Differences in GCA have been attributed to additive, additive x additive and higher order interactions of additive genetic effects in the base population, while differences in SCA have been attributed to non-additive genetic variance (Baker, 1978).

Resistance to FRR has been observed to be additive in nature being governed by 3-7 largely dominant genes with major additive effects (Bravo et al., 1969), two to three recessive genes (Azzam, 1958), two genes with recessive duplicate action (McRostie, 1921) or with dominant and recessive epistasis (Smith and Houston, 1960). However, Hassan et al. (1971) reported a shift from additive gene action to partial dominance with length of exposure to the pathogen. Similarly, Wallace and Wilkinson (1966) reported that resistance was dominant, while others simply reported that resistance to FRR was complex (Wallace and Wilkinson, 1965). These findings show a lot of inconsistency, which is probably due to the different sources of resistance that were used as well as the fungal isolates, environmental conditions, and the methods of testing and evaluation in these studies. This study reports further on the inheritance of resistance to FRR in improved populations being developed for Africa.

Heritability (h²) is a statistical tool used to evaluate the genetic control of traits determined by many loci and can be used to effectively plan strategies for incorporating characters into new cultivars (Falconer and Mackay, 1996). Breeders are interested in heritability for the simple reason that characters with higher values can be improved more rapidly with less intensive evaluation than those with lower heritability. However, heritability estimated is unique to the population being studied and the environmental conditions to which individuals have been subjected (Falconer, 1989; Dabholkar, 1992). Populations which are genetically uniform, such as inbred varieties, are expected to show lower heritability than genetically diverse populations. When heritability is high, more reliance can be placed on mass selection, and when it is low, more emphasis is placed on progeny, sib, or family selection.

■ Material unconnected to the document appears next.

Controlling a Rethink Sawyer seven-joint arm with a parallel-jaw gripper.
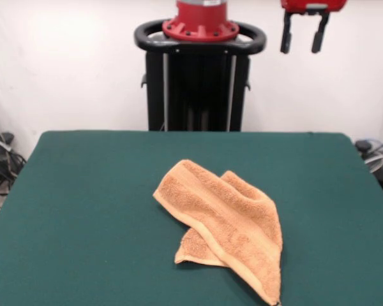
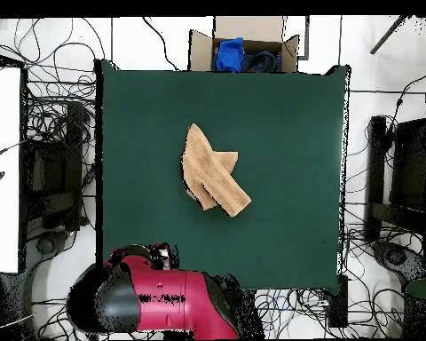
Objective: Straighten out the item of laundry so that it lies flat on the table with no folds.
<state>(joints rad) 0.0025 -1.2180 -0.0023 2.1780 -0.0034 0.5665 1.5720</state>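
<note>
Our gripper (image 1: 302, 39) hangs high above the table's far right side, its two fingers spread apart and empty. Near the middle of the green table (image 1: 83, 191) we see the orange towel (image 1: 226, 220), folded over itself.

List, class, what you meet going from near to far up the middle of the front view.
Towel → bare green table → black pedestal → red robot base.
</note>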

The heritability is used to estimate the improvement due to selection. The ratio of the genotypic variance (VG) to phenotypic variance (VP) expresses the extent to which individual phenotypes are determined by the genotypes, and is referred to as heritability in the broad sense (H²), or the degree of determination. Broad sense heritability estimates include additive (VA), dominance (VD) and epistatic (VI) sources of genetic variation. The ratio VA/VP expresses the extent to which the phenotypes are determined by the genes transmitted from the parents, and is termed as heritability in the narrow sense (h²). It determines the degree of resemblance between relatives and is therefore of greatest importance in breeding programmes (Falconer and Mackay, 1996). Heritability is a reflection of only the additive sources of variation. Environmental variance (VE) forms part of

phenotypic variance and affects the magnitude of heritability; when it is high heritability is low and when it is low heritability is high.

Hassan et al. (1971) reported broad sense heritability (H²) of resistance to FSP of up to 64.3% under greenhouse conditions, and up to 79.7% under field conditions, and narrow sense heritability (h²) of up to 44.3% in inter-genepool crosses. Schneider et al. (2001) reported an even higher h² of resistance to FSP of up to 71% in F₄-derived families developed within the same genepool, while Román-Avilès and Kelly (2005) reported h² up to 51% in inbred backcross line populations (IBL). The moderate to high heritability estimates suggest that resistance to FRR could be improved by selection.